## Exercise brief
Return, in their exact form, the lines that lie between the start of the data below and the line containing "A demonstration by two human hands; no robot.", with both ends included.

## Records for the task
***
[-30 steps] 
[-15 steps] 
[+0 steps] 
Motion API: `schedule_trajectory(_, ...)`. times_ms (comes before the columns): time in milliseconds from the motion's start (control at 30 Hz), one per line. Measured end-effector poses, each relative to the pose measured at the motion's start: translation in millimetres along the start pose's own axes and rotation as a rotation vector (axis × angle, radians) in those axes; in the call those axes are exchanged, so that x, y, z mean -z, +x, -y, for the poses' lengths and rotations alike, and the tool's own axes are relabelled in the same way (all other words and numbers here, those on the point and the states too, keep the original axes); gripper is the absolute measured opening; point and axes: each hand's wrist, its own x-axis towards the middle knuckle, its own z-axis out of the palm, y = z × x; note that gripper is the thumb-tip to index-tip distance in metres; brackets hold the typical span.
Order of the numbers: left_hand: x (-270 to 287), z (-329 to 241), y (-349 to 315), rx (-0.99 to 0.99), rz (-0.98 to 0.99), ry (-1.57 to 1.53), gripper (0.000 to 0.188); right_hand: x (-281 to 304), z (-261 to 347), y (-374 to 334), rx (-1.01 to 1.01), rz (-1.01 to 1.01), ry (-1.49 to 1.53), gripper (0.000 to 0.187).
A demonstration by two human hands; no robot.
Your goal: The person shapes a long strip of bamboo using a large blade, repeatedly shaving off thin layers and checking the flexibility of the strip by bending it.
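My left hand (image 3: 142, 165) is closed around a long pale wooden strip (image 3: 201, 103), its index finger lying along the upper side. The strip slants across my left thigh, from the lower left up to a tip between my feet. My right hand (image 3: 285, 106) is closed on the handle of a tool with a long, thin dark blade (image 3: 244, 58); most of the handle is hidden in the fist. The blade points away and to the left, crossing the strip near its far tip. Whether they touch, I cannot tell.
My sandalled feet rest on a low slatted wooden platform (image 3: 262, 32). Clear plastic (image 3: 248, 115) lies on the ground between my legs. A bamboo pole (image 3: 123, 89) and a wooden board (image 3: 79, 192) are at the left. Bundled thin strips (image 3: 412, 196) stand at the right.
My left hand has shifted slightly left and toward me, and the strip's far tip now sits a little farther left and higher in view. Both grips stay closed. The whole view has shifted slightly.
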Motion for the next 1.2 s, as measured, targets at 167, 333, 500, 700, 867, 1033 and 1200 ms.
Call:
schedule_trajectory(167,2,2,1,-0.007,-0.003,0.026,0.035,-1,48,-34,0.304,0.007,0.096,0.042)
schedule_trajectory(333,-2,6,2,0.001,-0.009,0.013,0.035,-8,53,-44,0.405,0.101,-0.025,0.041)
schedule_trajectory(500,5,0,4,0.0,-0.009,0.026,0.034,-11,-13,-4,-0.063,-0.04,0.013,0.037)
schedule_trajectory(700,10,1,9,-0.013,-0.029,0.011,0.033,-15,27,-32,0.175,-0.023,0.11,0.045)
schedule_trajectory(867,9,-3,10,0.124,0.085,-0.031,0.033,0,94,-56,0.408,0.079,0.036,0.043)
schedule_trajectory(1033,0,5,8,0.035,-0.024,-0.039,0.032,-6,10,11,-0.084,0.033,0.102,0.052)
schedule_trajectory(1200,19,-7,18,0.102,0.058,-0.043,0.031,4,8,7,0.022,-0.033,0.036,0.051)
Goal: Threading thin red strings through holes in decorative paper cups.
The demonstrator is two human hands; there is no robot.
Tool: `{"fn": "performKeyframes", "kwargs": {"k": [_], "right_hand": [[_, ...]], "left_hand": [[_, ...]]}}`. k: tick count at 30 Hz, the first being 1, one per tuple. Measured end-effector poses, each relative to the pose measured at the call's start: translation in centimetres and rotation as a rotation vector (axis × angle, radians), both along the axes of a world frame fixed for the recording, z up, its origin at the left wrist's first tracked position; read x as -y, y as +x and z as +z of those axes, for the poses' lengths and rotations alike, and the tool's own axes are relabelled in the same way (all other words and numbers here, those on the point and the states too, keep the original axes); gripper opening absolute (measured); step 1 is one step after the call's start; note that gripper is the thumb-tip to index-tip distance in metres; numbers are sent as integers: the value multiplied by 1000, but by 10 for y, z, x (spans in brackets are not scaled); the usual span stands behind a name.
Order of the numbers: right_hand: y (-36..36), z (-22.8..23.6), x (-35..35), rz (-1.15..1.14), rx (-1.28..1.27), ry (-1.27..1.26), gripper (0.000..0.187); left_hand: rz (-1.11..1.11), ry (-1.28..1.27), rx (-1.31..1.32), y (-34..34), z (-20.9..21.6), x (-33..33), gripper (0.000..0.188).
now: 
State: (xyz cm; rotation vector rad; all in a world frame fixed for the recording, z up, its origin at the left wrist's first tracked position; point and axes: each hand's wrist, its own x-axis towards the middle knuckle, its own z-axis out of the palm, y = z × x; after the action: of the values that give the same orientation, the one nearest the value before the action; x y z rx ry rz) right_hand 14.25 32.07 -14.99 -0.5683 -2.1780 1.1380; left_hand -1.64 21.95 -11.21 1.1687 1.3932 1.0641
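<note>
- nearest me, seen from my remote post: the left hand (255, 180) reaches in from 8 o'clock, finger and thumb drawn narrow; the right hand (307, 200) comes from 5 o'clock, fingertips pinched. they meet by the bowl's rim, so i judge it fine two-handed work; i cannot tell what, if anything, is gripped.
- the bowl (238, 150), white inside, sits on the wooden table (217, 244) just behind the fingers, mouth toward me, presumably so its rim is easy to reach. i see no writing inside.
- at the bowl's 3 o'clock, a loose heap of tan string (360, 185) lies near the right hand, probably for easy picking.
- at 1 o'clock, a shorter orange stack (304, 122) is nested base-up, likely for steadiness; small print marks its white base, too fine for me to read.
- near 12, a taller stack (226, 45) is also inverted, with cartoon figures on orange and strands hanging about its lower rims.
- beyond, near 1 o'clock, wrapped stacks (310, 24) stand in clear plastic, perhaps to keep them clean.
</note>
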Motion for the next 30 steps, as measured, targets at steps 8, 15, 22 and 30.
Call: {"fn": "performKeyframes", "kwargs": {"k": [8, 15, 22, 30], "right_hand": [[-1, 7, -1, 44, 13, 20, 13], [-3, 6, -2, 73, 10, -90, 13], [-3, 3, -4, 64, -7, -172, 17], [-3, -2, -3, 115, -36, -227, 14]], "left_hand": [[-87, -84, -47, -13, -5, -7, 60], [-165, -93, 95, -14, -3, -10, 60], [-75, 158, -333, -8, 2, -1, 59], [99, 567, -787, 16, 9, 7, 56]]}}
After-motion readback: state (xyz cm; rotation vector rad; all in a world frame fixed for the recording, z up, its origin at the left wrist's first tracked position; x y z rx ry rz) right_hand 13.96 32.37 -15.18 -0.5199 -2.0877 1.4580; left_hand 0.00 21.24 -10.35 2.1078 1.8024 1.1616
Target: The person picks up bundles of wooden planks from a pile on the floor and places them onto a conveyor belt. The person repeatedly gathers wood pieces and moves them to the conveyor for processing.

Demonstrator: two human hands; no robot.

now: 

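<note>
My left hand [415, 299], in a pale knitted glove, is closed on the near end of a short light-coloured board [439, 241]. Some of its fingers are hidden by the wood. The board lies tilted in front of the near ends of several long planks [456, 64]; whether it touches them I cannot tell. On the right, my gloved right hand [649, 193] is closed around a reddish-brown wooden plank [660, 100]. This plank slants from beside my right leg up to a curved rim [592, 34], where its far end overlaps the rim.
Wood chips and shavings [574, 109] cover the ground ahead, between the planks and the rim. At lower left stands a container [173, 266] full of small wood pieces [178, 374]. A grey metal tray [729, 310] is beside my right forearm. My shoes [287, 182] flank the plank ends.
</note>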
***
## Response to this task
[-30 steps] 
[-15 steps] 
[+0 steps] 
Motion API: `schedule_trajectory(_, ...)`. times_ms (comes before the columns): time in milliseconds from the motion's start (control at 30 Hz), one per line. Measured end-effector poses, each relative to the pose measured at the motion's start: translation in millimetres along the start pose's own axes and rotation as a rotation vector (axis × angle, radians) in those axes; in the call those axes are exchanged, so that x, y, z mean -z, +x, -y, for the poses' lengths and rotations alike, and the tool's own axes are relabelled in the same way (all other words and numbers here, those on the point and the states too, keep the original axes); gripper is the absolute measured opening; point and axes: each hand's wrist, its own x-axis towards the middle knuckle, its own z-axis out of the palm, y = z × x; note that gripper is the thumb-tip to index-tip distance in metres; brackets hold the typical span.
Order of the numbers: left_hand: x (-270 to 287), z (-329 to 241), y (-349 to 315), rx (-0.99 to 0.99), rz (-0.98 to 0.99), ry (-1.57 to 1.53), gripper (0.000 to 0.188); right_hand: x (-281 to 304), z (-261 to 347), y (-374 to 334), rx (-1.01 to 1.01), rz (-1.01 to 1.01), ry (-1.49 to 1.53), gripper (0.000 to 0.187).
A demonstration by two human hands; no robot.

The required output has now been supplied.